Berdasarkan pantauan ANTARA, terlihat beberapa jurnalis terintimidasi oleh polisi dari Polda Metro Jaya, salah satunya jurnalis dari SCTV saat merekam video menggunakan ponselnya di pukul oleh personel polisi sehingga terpental jatuh di depan Stasiun TVRI.
Begitu pula dengan jurnalis dari Vivanews, saat merekam polisi membubarkan paksa pengunjuk rasa buruh menggunakan ponselnya.
Ketika mengambil video, tiba-tiba seorang anggota meminta video atau foto untuk dihapus, kalau tidak akan dibawa ke mobil. Padahal, Ia sudah menjelaskan dia adalah wartawan.

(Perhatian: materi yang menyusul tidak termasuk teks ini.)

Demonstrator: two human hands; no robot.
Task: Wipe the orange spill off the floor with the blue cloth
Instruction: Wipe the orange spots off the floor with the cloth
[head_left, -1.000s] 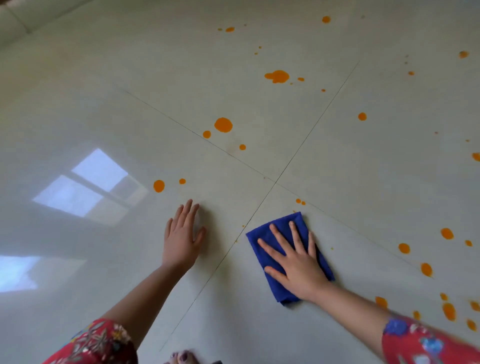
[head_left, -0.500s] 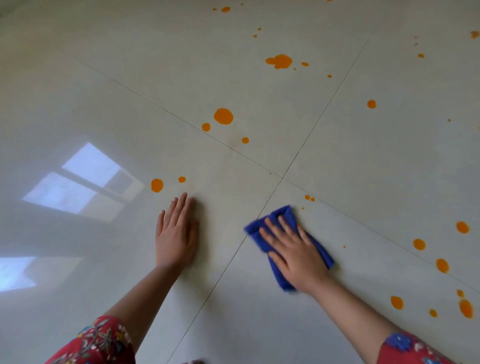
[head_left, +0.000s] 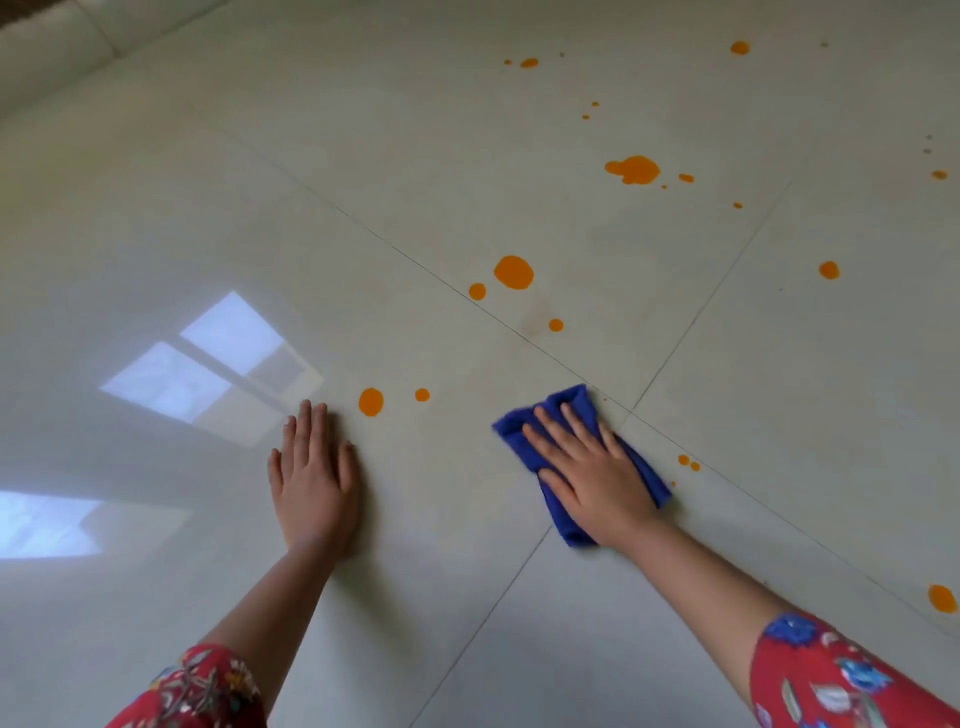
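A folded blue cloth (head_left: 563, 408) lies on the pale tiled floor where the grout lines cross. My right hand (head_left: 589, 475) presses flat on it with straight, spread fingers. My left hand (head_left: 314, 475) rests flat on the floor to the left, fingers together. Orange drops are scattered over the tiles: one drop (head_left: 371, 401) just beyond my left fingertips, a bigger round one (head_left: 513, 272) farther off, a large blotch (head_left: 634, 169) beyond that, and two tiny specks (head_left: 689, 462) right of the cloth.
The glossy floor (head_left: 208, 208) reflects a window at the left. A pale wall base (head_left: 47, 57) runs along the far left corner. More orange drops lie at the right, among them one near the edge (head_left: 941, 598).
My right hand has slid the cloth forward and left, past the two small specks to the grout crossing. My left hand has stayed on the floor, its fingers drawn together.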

"Hapus video tadi, kalau enggak saya bawa ke mobil," kata Jurnalis Viva yang menirukan anggota polisi berbaju putih dengan emosi.
Kemudian, Wartawan Foto Bisnis Indonesia, Nurul Hidayat pun mendapatkan perlakukan yang sama, ketika sedang mengabadikan para buruh yang diamankan ke dalam mobil tahanan oleh polisi, namun foto tersebut diminta polisi untuk dihapus.

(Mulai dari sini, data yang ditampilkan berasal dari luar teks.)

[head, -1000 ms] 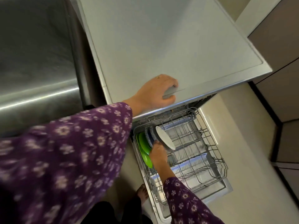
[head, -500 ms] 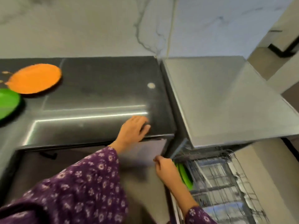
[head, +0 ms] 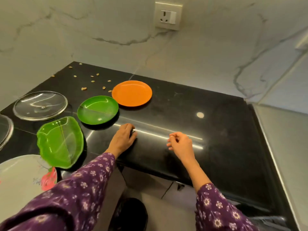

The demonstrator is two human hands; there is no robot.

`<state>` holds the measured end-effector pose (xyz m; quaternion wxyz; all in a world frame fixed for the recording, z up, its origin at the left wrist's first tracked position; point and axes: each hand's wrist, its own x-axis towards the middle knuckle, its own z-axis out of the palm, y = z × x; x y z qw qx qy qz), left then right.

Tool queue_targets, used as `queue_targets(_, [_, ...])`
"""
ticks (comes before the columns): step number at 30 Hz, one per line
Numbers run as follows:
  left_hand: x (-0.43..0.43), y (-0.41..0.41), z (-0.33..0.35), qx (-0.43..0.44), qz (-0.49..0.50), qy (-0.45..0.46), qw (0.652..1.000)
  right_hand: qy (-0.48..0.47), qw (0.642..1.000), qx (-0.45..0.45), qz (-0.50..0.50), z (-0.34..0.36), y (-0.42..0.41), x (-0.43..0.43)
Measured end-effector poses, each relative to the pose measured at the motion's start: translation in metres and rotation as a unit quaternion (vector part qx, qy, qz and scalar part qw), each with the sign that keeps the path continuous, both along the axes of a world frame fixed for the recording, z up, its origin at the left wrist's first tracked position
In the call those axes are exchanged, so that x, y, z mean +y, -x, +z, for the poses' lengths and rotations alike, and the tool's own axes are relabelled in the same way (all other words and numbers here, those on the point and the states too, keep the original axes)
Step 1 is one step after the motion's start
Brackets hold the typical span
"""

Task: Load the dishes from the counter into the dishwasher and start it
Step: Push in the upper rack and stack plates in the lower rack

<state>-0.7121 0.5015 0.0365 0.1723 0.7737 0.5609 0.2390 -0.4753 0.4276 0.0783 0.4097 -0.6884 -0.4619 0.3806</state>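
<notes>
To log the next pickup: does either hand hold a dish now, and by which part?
Nothing is held. The left hand rests on the black counter; the right hand hovers loosely curled, empty.

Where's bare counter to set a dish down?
Free: black counter right of the orange plate, from the right hand across to the steel appliance top. Crowded left side: round green plate, leaf-shaped green plate, glass lid, white plate; shells behind.

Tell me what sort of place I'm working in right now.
Most likely a home kitchen: a black stone counter against a marble-look wall with a power socket, and an orange plate, a round green plate and a glass lid lying on it.
</notes>
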Motion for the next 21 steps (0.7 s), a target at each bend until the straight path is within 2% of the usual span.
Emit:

"Ketika motret para buruh yang dibawa masuk ke mobil tahanan, tiba tiba petugas ada yang turun suruh hapus foto tersebut. Sempat adu mulut, saya mempertahankan foto, sampai akhirnya temannya datang. Dia bilang saya bawa juga," katanya.
Wartawan foto dari Jawa Pos, Miftahul pun mendapatkan perlakukan yang lebih parah dari anggota polisi ketika mengabadikan para demonstran yang dibawa masuk ke dalam mobil tahanan di depan gedung TVRI.
"Saya ditarik bajunya, dihapus fotonya," kata Miftah.
Ia menirukan omongan polisi, "Dihapus juga video dan foto. Tunggu rilis. Kamu jangan sewenang wenang. Lo, Gua lihat dari tadi foto-foto video. Lo mau hapus atau gua kandangin.”
Wartawan Inews TV pun juga mendapat perlakukan yang sama dari ketika melakukan kegiatan peliputan masa aksi yang berkumpul di depan TVRI. "Hapus videonya, tar ada preskon," ujar wartawan Inews.